Nie jest to jakaś zwykła reakcja na zranienie, odrzucenie czy po prostu buntowniczy charakter. Jest to rzeczywiste spełnienie proroczej sekwencji wydarzeń, które już są ustanowione w Piśmie i w historii narodu Izraelskiego. Jest to ostatnie wywołanie resztki Zwycięzców, którzy, przygotowując się na przyjście naszego Pana Jezusa Chrystusa i na nieunikniony sąd nad tymi, którzy twierdzą, że reprezentują go, choć tak nie jest, niosą Świadectwo Jezusa i stoją na stanowisku pierwszeństwa Chrystusa we wszystkim.
Bóg wezwał tych Zwycięzców, aby porzucili „chrześcijańskie kościelnictwo” (dosł. „Churchianity”) i nie chodzi tu o to, żeby odrzucili uczestnictwo i gromadzenie się członków Ciała Chrystusa, lecz aby odrzucili hipokryzję religijnego ducha, który udaje Ducha Świętego. Nie odrzucają ludzi Bożych, lecz odrzucają fałszywe, obłudne oddawanie czci Bogu, które sam Jezus nazwał „próżną czcią”, a które nie zaspokaja Potrzeby Pana, ani nie satysfakcjonuje Bożego serca. Odrzucili religijny system, w którym ślepi przywódcy prowadzą ślepych. Po prostu postępują zgodnie z poleceniem Jezusa, aby „zostawić ich samych” (Mt 15:14).
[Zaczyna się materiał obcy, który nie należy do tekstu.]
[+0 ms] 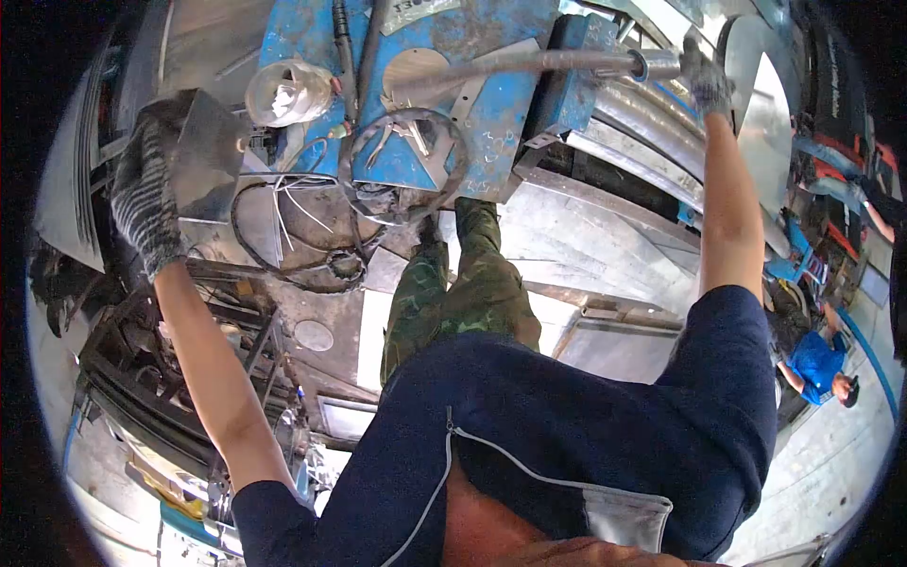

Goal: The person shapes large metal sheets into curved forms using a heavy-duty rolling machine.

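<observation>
My left hand [146, 194], in a striped work glove, is closed on the edge of a grey bent metal piece [210, 156] at the left of the blue table. At the upper right, my gloved right hand [706, 80] is wrapped around the end of a long metal pipe [539, 62]. The pipe has a wider collar near that hand and reaches leftward above the blue table [496, 142]. Beside the metal piece stands a white plastic bucket [283, 93] with pale things in it. The fingers of my left hand are partly hidden.
Looped black cable [250, 241] and a dark ring [463, 165] lie near my feet. Metal tubes [642, 142] are stacked at the right, beside a round metal sheet [746, 52]. A dark metal frame [161, 364] stands lower left. Another person in blue [817, 367] is far right.
</observation>
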Motion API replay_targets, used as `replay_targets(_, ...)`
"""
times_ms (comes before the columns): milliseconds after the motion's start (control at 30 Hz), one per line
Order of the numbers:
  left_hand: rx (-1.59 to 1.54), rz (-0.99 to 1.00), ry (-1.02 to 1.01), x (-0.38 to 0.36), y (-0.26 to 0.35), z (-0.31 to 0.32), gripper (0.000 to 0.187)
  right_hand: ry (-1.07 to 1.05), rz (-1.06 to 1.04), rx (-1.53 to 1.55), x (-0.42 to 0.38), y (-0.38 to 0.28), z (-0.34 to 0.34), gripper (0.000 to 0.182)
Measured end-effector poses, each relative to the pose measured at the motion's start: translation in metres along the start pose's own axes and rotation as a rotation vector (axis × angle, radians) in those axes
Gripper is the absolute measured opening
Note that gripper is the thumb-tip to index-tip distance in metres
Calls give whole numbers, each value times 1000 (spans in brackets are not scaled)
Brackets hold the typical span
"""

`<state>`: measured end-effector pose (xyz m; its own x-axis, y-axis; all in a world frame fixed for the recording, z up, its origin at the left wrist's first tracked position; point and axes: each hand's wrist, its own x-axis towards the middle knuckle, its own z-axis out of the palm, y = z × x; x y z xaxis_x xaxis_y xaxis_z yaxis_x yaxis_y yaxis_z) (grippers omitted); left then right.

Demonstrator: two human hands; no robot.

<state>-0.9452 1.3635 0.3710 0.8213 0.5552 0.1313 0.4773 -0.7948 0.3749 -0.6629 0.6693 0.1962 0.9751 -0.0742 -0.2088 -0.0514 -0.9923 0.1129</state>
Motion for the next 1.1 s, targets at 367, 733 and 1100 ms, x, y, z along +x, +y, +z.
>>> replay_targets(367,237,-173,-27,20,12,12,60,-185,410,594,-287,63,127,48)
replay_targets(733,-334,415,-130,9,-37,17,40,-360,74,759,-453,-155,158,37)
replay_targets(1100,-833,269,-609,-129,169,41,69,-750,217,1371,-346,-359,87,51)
W przeszłości wiedzieli to innymi mężowie i niewiasty Boże, lecz nie mówiono o tym otwarcie i swobodnie. Dochodzili tylko tak daleko, lecz często sami będąc częścią owego religijne systemu, próbowali go reformować bądź wzywać do pokuty. Niektórzy, tacy jak A. W. Tozer, byli proroczym głosem swego pokolenia i ciągle działali jako pastorzy w ramach religijnego systemu. Było to dopuszczalne w tamtym pokoleniu, a w tamtym okresie.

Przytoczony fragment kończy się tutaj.